Work item
Each line of the data below should be repeated exactly.

Information shown

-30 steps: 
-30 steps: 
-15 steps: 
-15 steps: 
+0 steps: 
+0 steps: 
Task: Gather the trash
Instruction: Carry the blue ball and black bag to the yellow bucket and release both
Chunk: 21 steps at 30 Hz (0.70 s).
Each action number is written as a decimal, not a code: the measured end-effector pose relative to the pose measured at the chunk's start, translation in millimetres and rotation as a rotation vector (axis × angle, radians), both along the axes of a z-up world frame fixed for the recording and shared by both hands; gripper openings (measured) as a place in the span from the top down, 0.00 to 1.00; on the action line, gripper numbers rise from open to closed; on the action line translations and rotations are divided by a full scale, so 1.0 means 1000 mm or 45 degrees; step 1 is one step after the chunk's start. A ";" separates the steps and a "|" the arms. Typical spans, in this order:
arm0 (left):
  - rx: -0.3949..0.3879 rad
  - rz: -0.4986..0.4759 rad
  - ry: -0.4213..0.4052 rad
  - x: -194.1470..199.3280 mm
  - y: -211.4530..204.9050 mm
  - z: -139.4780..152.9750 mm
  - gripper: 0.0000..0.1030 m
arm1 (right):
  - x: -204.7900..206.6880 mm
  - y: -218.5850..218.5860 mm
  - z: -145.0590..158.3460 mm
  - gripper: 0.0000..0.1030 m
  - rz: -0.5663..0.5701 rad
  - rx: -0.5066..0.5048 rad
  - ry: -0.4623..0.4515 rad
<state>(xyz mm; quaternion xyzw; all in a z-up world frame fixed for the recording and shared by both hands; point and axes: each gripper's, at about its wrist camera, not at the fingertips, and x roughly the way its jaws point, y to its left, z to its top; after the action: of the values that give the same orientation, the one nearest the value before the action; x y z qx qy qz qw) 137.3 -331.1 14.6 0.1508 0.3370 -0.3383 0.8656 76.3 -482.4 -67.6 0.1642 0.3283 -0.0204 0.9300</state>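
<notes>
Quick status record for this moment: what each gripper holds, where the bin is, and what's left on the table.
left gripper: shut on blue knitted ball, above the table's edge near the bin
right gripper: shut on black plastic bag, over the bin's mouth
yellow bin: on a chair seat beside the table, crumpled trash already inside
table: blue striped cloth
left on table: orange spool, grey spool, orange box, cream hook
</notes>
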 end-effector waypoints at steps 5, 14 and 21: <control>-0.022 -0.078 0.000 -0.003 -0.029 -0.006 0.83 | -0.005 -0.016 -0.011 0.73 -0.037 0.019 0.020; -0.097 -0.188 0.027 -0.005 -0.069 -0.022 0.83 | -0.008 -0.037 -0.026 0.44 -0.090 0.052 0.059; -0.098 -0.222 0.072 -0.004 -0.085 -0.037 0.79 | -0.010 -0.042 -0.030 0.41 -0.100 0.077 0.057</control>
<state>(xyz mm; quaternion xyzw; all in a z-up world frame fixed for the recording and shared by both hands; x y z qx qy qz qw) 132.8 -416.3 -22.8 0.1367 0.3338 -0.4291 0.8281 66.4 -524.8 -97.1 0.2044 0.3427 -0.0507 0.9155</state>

Reply to the task
-30 steps: 
-30 steps: 
-15 steps: 
-15 steps: 
+0 steps: 
+0 steps: 
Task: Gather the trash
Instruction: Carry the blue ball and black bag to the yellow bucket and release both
Chunk: 21 steps at 30 Hz (0.70 s).
Each action number is written as a decimal, not a code: the measured end-effector pose relative to the pose measured at the chunk's start, translation in millimetres and rotation as a rotation vector (axis × angle, radians), both along the axes of a z-up world frame fixed for the recording and shared by both hands; gripper openings (measured) as a place in the span from the top down, 0.00 to 1.00; on the action line, gripper numbers rise from open to closed; on the action line translations and rotations are divided by a full scale, so 1.0 means 1000 mm or 45 degrees; step 1 is one step after the chunk's start. A ";" separates the steps and a "|" the arms. Typical spans, in this order:
arm0 (left):
  - rx: -0.3949..0.3879 rad
  - rz: -0.4986..0.4759 rad
  - ry: -0.4213..0.4052 rad
  - x: -194.1470..199.3280 mm
  - y: -211.4530..204.9050 mm
  - z: -139.4780..152.9750 mm
  - gripper: 0.0000..0.1030 m
arm1 (right):
  - x: -204.7900..206.6880 mm
  - y: -218.5850..218.5860 mm
  - z: -145.0590..158.3460 mm
  - gripper: 0.0000..0.1030 m
  - rz: -0.5663..0.5701 rad
  - rx: -0.5066..0.5048 rad
  - ry: -0.4623..0.4515 rad
<state>(xyz mm; quaternion xyzw; all in a z-up world frame fixed for the recording and shared by both hands; point and axes: each gripper's, at about its wrist camera, not at the fingertips, and x roughly the way its jaws point, y to its left, z to its top; after the action: of the values that give the same orientation, the one nearest the value before the action; x y z qx qy qz qw) 137.3 -331.1 14.6 0.1508 0.3370 -0.3383 0.8656 76.3 -482.4 -67.6 0.1642 0.3283 -0.0204 0.9300</state>
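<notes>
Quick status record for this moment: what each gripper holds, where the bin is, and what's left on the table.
left gripper: shut on blue knitted ball, above the table's edge near the bin
right gripper: shut on black plastic bag, over the bin's mouth
yellow bin: on a chair seat beside the table, crumpled trash already inside
table: blue striped cloth
left on table: orange spool, grey spool, orange box, cream hook
</notes>
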 end-effector waypoints at steps 5, 14 and 21: <control>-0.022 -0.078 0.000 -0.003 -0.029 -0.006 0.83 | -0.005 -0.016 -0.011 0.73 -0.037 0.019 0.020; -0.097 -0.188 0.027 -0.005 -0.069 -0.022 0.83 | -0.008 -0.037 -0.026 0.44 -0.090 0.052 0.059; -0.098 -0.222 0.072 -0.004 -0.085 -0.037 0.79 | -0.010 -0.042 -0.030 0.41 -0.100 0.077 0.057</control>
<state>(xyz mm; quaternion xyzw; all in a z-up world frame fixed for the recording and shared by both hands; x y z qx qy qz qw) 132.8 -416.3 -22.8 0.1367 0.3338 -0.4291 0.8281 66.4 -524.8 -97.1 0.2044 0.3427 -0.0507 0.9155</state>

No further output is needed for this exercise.